A ce sujet, l'UFE rappelle que « les autoroutes font appel à des tiers de services pour assurer, comme pour la distribution de carburants et des aires de service, des sous-concessions ». A la différence près qu'après avoir été historiquement assurées par des pétroliers, des sous-lots concernant ces points de recharge peuvent être attribués à de nouveaux acteurs comme le consortium regroupant plusieurs constructeurs, Ionity ou FastNed, un acteur spécialisé dans la charge rapide.

En dehors des grands axes, les déploiements restent encore en partie assurés, en parallèle aux initiatives de certaines collectivités, par plusieurs types d'acteurs privés, qu'ils soient pétroliers, acteurs de la grande distribution, ou encore gestionnaires de parkings... « On reste sur un modèle où il y a encore beaucoup d'acteurs dans la recharge, notamment en voirie. Car même si le secteur est encore en train de se structurer, le nombre d'opérateurs reste très important », reconnaît Mathias Laffont.

Avec, parmi les freins du côté utilisateurs également, plusieurs améliorations à entreprendre, à l'échelle locale comme nationale, « concernant notamment la disponibilité des bornes, les facilités de paiement, etc » mais aussi une impression de complexité, face à une tarification encore éparse.

« L'interopérabilité existe dans les faits, mais nécessite encore de disposer de plusieurs cartes d'abonnement ». Et l'UFE d'ajouter : « au niveau européen, une directive qui vient justement encadrer les sujets d'infrastructures de carburants alternatifs, est en cours de révision et a vocation à harmoniser cela ».

Objectif : une borne pour 10 véhicules ?

L'UFE souligne qu'une forte complémentarité doit également demeurer entre, d'une part, la recharge dont un propriétaire peut disposer à domicile, et de l'autre, celle du réseau de bornes de recharge publiques, qui continuent de jouer un rôle clé pour les automobilistes qui n'ont pas accès à un parking. « Car l'un des points noirs dans la question du déploiement des bornes est celui de l'installation en copropriété, qui demeure plus complexe que dans le cadre d'une maison individuelle », ajoute l'union de la filière.

Le principal enjeu afin d'accompagner le développement des mobilités électriques à l'échelle du territoire ne sera donc pas tant le nombre « brut » de bornes disponibles, que sur la coexistance d'un réseau de bornes diversifié, correspondant aux différents usages.

« L'objectif des 100.000 tonnes avait été calé avec un critère d'une borne pour 10 véhicules électriques, qui a ensuite été introduit dans une directive en 2014, en cours de révision aujourd'hui.
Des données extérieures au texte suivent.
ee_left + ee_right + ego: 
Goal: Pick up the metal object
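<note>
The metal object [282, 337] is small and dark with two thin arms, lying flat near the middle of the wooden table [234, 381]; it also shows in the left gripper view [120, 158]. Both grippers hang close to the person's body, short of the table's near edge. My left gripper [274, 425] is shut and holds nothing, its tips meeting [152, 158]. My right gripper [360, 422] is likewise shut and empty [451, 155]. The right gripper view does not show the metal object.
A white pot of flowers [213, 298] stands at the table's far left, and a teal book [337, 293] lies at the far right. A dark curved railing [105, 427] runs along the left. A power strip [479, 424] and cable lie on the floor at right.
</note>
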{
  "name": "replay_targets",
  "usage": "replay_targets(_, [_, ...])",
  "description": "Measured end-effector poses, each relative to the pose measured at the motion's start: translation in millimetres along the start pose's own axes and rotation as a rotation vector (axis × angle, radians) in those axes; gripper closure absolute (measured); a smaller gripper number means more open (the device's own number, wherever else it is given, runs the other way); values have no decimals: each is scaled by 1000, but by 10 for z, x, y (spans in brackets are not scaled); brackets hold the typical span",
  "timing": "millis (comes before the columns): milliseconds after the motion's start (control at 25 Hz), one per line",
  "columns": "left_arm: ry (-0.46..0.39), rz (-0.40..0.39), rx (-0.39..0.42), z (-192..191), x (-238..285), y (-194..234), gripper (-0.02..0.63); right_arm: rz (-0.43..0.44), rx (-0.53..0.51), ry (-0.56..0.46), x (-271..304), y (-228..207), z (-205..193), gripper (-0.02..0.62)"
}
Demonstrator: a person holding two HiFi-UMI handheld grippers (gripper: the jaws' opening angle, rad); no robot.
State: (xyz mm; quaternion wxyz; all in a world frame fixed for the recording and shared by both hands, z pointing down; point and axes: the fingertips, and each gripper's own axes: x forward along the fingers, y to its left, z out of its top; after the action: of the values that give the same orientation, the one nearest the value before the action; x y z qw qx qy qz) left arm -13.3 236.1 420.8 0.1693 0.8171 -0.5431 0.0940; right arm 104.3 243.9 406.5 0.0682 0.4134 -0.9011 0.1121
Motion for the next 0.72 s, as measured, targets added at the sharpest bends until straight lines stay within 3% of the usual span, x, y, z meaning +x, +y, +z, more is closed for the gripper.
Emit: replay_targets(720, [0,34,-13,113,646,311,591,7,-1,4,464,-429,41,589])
Il est vrai que l'on peut se demander s'il s'agit toujours de la bonne métrique ».

Aujourd'hui, Mathias Laffont confirme que ce sont finalement plutôt des critères comme la notion de puissance installée, qui permette d'apprécier la diversité des bornes mais aussi la densité de véhicules dans la région ainsi que la dynamique du nombre de bornes brutes, qui doivent être prises en compte. « La bonne solution sera un peu à la croisée des chemins », expose Mathias Laffont.

Avec au final, une question qui doit subsister selon l'UFE : parvient-on à répondre à la demande existante, et donc, à faire croître le réseau aussi rapidement que le parc de véhicules lui-même ?

La récente étude OpinionWay pour Engie sur les attentes des Français vis-à-vis du véhicule électrique est équivoque à ce sujet : plus de 2/3 tiers des sondés estiment ainsi que l'autonomie et l'infrastructure du réseau de charge constituent le principal frein au développement des véhicules électriques.

Et sur le dernier trimestre 2021, seule la région Nouvelle-Aquitaine aura par exemple par exemple réussi à avoir un meilleur dynamisme en termes de bornes qu'en nombre de véhicules électriques.